Check every line of the listing below for "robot", and report how many lines have it, as a number with nothing more.

*** Opening of THE DATA ***

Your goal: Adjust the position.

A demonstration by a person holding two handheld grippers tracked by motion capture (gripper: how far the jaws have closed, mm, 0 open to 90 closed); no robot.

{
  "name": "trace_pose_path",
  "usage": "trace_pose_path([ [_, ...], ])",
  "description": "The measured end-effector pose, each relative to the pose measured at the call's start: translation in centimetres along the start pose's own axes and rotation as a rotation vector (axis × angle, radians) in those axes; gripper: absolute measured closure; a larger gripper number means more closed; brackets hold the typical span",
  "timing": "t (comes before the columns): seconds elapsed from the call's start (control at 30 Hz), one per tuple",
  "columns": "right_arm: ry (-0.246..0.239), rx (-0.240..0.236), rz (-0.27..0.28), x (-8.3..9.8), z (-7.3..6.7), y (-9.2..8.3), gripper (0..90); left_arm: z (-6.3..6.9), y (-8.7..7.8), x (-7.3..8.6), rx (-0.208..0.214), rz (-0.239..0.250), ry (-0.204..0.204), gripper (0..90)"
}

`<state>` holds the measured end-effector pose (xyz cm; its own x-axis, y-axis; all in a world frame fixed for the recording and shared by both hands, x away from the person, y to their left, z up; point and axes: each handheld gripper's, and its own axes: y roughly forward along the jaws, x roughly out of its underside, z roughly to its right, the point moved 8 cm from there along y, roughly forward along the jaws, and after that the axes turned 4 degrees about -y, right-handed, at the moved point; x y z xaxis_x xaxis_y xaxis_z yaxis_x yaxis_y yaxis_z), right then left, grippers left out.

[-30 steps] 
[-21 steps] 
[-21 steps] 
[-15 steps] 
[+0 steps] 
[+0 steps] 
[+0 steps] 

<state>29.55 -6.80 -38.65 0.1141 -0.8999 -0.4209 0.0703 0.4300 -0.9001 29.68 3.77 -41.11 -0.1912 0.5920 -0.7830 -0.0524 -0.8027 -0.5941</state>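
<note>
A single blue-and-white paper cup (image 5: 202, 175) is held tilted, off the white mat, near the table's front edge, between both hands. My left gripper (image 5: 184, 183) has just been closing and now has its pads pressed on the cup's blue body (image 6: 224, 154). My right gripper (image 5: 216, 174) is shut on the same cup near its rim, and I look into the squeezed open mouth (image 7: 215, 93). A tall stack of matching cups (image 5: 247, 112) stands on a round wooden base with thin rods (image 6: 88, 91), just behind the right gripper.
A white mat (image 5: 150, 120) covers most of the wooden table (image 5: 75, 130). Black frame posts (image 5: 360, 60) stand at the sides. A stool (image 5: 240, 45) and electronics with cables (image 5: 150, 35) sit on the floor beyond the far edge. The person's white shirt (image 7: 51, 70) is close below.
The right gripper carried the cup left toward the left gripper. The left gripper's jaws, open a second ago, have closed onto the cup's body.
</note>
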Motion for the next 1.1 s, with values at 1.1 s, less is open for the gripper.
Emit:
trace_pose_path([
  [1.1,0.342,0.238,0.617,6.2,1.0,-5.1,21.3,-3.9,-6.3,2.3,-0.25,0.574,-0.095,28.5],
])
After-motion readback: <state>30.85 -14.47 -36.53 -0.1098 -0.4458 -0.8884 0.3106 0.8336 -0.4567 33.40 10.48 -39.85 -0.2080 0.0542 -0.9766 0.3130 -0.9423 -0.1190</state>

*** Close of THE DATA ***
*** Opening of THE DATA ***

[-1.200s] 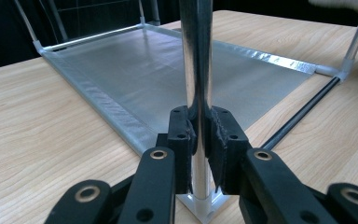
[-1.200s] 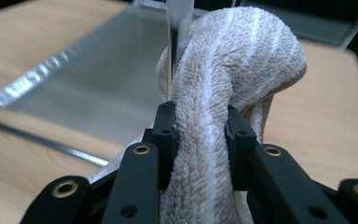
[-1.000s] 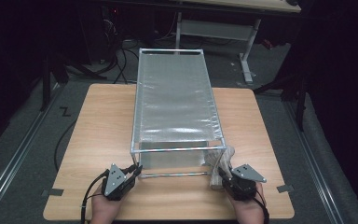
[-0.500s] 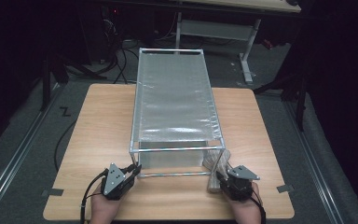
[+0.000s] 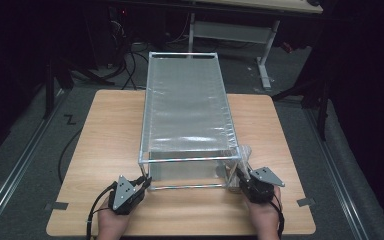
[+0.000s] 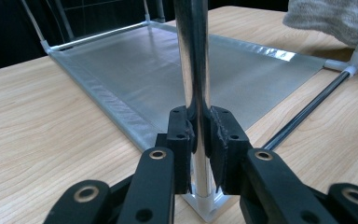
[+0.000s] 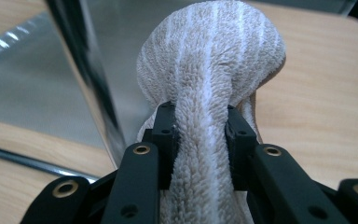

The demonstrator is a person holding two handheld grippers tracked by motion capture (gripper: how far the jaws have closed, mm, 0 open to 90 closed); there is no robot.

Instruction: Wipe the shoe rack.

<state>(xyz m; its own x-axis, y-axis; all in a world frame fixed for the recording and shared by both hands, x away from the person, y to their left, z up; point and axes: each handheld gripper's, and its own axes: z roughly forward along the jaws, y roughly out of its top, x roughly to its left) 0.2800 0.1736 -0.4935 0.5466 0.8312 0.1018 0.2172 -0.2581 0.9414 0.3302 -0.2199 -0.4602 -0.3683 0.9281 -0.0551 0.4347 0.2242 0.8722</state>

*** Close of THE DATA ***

** RESULT **
2